<<<<
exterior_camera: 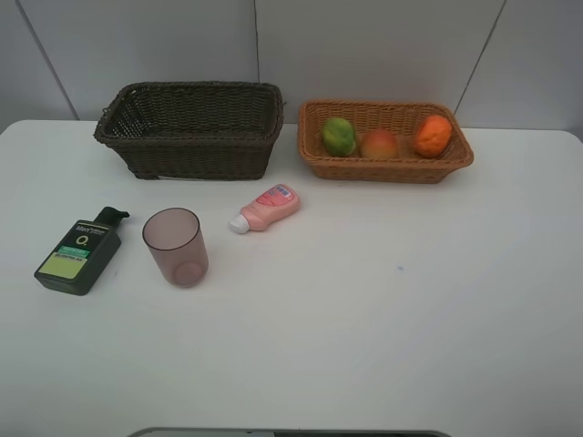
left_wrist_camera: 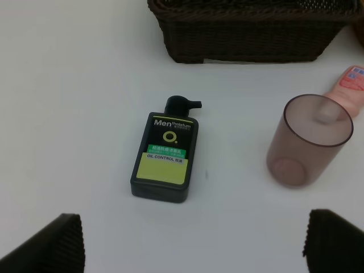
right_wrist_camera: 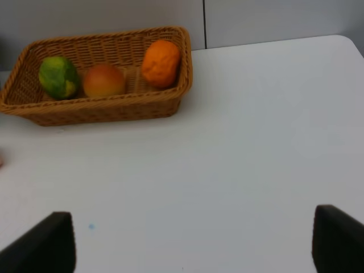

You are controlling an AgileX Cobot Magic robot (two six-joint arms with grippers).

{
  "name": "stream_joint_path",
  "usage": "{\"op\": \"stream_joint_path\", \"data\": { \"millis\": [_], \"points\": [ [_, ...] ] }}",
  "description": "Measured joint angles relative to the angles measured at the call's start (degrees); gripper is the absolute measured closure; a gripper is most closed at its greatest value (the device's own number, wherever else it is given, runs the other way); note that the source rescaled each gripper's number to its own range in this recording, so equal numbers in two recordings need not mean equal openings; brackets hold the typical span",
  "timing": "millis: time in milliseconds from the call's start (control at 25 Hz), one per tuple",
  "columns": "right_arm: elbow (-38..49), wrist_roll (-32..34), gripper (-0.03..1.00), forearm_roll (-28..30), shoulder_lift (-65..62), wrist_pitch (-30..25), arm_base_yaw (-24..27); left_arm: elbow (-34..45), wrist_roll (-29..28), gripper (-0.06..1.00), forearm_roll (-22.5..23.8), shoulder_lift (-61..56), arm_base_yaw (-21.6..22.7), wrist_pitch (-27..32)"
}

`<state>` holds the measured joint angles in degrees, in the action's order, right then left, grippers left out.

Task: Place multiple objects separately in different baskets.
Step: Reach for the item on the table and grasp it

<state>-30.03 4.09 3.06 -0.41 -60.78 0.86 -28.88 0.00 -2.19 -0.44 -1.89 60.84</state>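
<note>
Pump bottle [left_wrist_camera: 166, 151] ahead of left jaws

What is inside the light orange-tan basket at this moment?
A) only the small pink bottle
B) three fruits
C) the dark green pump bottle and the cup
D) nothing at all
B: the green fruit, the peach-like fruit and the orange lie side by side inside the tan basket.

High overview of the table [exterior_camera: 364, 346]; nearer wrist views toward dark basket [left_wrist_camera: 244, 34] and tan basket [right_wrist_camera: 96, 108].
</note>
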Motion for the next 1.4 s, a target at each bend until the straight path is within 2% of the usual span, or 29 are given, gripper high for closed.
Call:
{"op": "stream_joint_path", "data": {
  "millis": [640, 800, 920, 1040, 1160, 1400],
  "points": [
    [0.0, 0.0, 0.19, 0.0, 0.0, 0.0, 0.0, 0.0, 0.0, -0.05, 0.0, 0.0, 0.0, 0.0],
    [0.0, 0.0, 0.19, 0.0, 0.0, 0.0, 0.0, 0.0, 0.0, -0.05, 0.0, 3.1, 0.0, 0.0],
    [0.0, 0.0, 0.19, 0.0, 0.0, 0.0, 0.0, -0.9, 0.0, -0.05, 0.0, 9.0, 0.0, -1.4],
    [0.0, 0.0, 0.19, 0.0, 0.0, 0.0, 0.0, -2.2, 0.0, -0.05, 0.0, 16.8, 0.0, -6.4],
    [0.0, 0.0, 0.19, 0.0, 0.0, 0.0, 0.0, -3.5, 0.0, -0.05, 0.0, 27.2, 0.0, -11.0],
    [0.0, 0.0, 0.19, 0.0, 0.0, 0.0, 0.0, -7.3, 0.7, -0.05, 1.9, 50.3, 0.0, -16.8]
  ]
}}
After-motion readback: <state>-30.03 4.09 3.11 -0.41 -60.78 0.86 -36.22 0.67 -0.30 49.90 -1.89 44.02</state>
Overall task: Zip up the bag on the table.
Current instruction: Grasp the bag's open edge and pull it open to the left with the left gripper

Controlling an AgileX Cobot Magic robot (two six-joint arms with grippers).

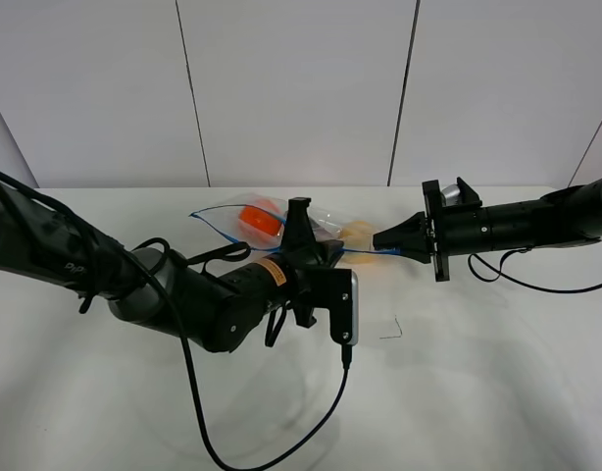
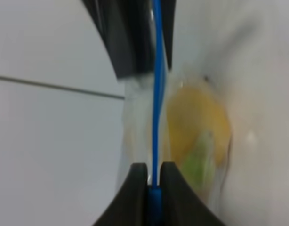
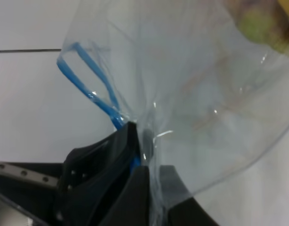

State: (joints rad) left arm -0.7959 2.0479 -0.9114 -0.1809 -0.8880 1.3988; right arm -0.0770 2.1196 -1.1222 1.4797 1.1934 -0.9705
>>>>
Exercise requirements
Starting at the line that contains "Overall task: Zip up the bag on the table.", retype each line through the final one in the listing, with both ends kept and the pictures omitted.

Exercise output
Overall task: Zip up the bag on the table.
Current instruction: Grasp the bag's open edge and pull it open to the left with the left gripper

Controlling an AgileX Cobot Magic robot (two six-joint arms with grippers).


State: (joints rad) left arm -0.7959 2.0479 -0.9114 -0.1809 -0.8880 1.3988; right arm -0.0770 2.1196 -1.1222 1.4797 1.1934 -0.9705

The output contains nothing more.